The early 2000s were marked by experimentation. During those years, it was still possible to stroll through Tiananmen Square without passing through metal detectors. As a history student at Beijing University, I engaged in lively discussions about Tibet and Taiwan with my Chinese classmates and professors (an experience unimaginable today). One of my professors even referred to the government-sanctioned interpretation of history as “rubbish” and urged his students to adopt a more critical view rather than simply parrot the official Party line. Just before graduation, I managed to land a gig as a journalist for a Chinese newspaper. During my brief career in journalism, I interviewed the late soccer-legend-turned-Viagra-spokesman Pelé on the Great Wall; encountered Chinese who were not shy about expressing their views on the country’s social ills; and devised creative ways to tiptoe around government censorship. By the time I left China permanently to ease my way into academia in the U.S., the politically relaxed atmosphere that I had encountered there had gradually dissipated. It would eventually be replaced by current President Xi Jinping’s hollow “Chinese dream” slogan and his tight-fisted approach to politics.

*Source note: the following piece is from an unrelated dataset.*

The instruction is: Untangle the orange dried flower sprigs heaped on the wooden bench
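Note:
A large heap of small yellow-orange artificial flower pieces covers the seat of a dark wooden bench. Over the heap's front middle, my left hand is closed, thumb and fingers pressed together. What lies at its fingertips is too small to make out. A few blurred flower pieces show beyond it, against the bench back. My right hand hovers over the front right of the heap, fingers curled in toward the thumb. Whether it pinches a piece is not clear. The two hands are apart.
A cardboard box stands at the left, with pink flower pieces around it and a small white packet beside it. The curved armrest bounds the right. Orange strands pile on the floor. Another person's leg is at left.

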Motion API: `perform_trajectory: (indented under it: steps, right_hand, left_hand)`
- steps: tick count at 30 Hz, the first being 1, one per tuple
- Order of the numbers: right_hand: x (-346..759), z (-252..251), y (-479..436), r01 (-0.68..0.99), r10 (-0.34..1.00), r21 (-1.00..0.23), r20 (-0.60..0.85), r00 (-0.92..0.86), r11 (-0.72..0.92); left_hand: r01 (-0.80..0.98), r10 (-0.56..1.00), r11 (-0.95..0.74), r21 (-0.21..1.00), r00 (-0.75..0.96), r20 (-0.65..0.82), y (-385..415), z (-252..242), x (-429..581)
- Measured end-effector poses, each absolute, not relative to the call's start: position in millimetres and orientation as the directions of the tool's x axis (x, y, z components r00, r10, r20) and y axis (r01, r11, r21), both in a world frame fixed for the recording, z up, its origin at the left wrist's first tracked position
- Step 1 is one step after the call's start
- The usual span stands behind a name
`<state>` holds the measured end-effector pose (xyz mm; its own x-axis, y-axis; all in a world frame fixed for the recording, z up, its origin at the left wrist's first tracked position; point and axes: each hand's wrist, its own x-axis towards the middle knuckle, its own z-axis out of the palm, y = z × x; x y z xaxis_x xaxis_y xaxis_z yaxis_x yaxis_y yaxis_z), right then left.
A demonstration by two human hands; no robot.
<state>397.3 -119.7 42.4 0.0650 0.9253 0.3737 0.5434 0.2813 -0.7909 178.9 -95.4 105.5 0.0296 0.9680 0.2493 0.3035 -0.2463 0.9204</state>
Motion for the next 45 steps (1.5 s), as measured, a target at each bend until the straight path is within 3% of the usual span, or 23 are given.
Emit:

My experiences in China during the first decade of this century shaped my views on the country and, most importantly, allowed me to mature as an academic and a journalist. Today, as a university professor, I frequently weave these experiences into my lectures. Many of my students (and fellow colleagues) have urged me to write a memoir about my recollections of China. I have, however, resisted the temptation of putting my experiences on paper since I have always regarded penning a memoir as a practice by people reaching the final chapter of their lives. Although I am inching toward my 50th birthday, I keep convincing myself that I am still too young to write a memoir. That’s why for now I will use this space to occasionally post reflections of my life experiences, and it will be my first attempt toward that endeavor.